Excerpt from _Database in Depth_ by C.J. Date:

One last point (I didn't mention this explicitly before, but I hope it's 
obvious from everything I did say): overall, the relational model is 
declarative, not procedural, in nature; that is, we favor declarative solutions 
over procedural ones, wherever such solutions are feasible. The reason is 
obvious: declarative means the system does the work, procedural means the user 
does the work (so we're talking about productivity, among other things). That's 
why the relational model supports declarative queries, declarative updates, 
declarative view definitions, declarative integrity constraints, and so on.[*]

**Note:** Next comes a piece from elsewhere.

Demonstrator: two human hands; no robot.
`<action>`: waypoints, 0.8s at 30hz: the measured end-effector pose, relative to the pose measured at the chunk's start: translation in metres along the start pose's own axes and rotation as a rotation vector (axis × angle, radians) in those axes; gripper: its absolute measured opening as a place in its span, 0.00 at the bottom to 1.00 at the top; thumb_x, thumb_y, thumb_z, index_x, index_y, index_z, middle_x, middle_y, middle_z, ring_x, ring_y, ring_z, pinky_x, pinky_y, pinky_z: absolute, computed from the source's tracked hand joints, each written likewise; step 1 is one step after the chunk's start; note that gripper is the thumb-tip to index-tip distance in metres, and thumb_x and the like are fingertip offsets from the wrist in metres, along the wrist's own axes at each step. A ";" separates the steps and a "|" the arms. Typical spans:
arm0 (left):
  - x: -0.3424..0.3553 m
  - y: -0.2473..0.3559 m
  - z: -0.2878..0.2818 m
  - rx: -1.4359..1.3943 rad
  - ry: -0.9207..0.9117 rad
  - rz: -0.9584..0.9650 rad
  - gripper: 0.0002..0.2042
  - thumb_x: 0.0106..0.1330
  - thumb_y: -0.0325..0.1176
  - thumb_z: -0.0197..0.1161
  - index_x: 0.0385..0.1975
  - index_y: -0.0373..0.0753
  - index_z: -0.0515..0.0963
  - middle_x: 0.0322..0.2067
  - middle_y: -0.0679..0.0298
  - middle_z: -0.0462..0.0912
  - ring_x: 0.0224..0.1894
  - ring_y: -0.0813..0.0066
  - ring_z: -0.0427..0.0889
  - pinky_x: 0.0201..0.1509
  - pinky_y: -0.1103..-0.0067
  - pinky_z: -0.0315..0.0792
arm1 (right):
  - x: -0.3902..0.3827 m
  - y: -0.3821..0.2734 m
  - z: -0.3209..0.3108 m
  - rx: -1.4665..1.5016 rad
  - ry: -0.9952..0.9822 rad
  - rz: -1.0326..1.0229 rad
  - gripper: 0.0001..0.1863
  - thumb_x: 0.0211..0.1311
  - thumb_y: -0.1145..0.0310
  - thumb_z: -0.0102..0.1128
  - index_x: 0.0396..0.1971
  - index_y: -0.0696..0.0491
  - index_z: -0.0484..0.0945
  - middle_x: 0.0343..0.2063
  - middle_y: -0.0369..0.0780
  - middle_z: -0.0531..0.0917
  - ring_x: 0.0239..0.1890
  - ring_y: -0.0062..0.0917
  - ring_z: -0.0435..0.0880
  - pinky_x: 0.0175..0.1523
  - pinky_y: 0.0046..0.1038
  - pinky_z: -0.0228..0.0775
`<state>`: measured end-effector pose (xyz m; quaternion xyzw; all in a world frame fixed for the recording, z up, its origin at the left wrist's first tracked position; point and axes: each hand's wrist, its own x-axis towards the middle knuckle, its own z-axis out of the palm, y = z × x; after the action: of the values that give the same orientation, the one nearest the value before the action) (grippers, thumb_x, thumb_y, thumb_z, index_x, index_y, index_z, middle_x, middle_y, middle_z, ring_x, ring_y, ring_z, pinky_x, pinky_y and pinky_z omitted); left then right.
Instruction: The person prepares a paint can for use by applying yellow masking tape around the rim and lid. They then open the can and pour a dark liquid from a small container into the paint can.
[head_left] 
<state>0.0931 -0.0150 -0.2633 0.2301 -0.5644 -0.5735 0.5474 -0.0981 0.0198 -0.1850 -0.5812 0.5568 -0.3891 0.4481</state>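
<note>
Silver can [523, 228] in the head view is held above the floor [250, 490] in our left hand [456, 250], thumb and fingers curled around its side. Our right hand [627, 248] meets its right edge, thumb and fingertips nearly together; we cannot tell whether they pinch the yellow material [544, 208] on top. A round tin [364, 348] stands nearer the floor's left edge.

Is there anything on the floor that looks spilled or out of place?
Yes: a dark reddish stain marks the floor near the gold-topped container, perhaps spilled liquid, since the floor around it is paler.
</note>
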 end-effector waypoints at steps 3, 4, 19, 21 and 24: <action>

   [*] As this book was going to press, I was informed that at least one well-known SQL 
product apparently uses the term "declarative" to mean the system doesn't do 
the work! That is, it allows the user to state certain things declaratively (for example, 
the fact that a certain view has a certain key), but it doesn't enforce the constraint 
implied by that declaration—it simply assumes the user is going to enforce it instead. 
Such terminological abuses do little to help the cause of genuine understanding. Caveat 
lector.

http://tinyurl.com/au77v

------

I feel confident in saying that MS SQL is the product in question.